The Bureau du Roi ('King's desk') is the name given to the richly ornamented royal Cylinder desk whose construction was started under Louis XV and finished under Louis XVI of France. It is the most lavishly decorated desk ever made, surpassing even the huge decorative "kunstschrank" secretary desks of Germany.

The Bureau du Roi was probably started in 1760, when the commission was formally announced. Its first designer was Jean-François Oeben, the master cabinet maker of the royal arsenal. The first step in its construction was the fabrication of an extremely detailed miniature model in wax . The full scale desk was finished in 1769 by his successor, Jean Henri Riesener, who had married Oeben's widow. Made for the new Cabinet du Roi at the Palace of Versailles, it now resides in the Louvre Museum in Paris.

The desk is covered with intricate marquetry of a wide variety of fine woods. In an oval reserve at the center of its 'public' side, away from the king himself, is the marquetry head of Silence, with forefinger to lips, a reminder of the discretion required in the king's business. Gilt-bronze moldings of plaques, statuettes, miniature busts and vases, even integral scrolling gilt-bronze candle stands, further adorn the surfaces of the desk.

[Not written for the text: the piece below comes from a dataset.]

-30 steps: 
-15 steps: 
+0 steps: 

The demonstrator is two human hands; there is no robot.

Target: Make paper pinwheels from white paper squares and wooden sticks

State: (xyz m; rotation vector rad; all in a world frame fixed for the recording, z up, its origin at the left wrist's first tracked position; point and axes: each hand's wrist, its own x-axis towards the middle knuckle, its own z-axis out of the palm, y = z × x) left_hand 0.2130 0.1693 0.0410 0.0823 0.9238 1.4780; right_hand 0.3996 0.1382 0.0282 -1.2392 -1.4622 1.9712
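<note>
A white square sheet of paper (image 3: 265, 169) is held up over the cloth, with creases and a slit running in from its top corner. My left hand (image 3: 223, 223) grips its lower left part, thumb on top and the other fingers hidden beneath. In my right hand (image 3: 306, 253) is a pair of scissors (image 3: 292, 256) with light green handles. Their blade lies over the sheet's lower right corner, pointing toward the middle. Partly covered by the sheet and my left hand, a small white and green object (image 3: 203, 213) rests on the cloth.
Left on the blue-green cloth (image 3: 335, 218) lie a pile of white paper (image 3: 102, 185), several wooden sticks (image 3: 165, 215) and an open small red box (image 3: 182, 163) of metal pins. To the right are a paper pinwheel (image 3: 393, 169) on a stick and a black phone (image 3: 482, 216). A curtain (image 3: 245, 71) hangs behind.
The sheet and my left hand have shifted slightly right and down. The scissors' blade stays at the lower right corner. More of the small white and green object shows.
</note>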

The original design was to have a miniature bust of Louis XV on top, but it was replaced by Minerva after his death in 1770.

The creation of the Bureau du Roi symbolizes the culmination of nearly a century of efforts in the application of mercantilism in France. This was started by Jean-Baptiste Colbert in the 17th century, to promote French manufactures of all kinds, in luxury goods as well as commodities. All the decorative arts were targeted under this strategy, and cabinet-making was no exception. Under his plan, luxury goods would serve as examples for inciting the quality manufacture of lesser products. Within the domain of luxury goods royal masterpieces would serve as examples at a higher level.

Symbolically, Versailles lay at the center of monarchic France. At the heart of Louis XIV's Baroque Versailles stood the Chambre du Roi, the king's bedroom, centered upon the King's Bed behind a railing, and its morning rituals of the lever du Roi (the King's arising), all framing the person of the king in a hieratic canopy of estate, attended by the recently-tamed nobles. By contrast, at the heart of Louis XV's Rococo Versailles of the mid-18th century, with its more domestic rituals, stood this functioning symbol of a benevolent autocrat, attended by his bureaucratic ministers, now largely drawn from the legally-trained upper middle class.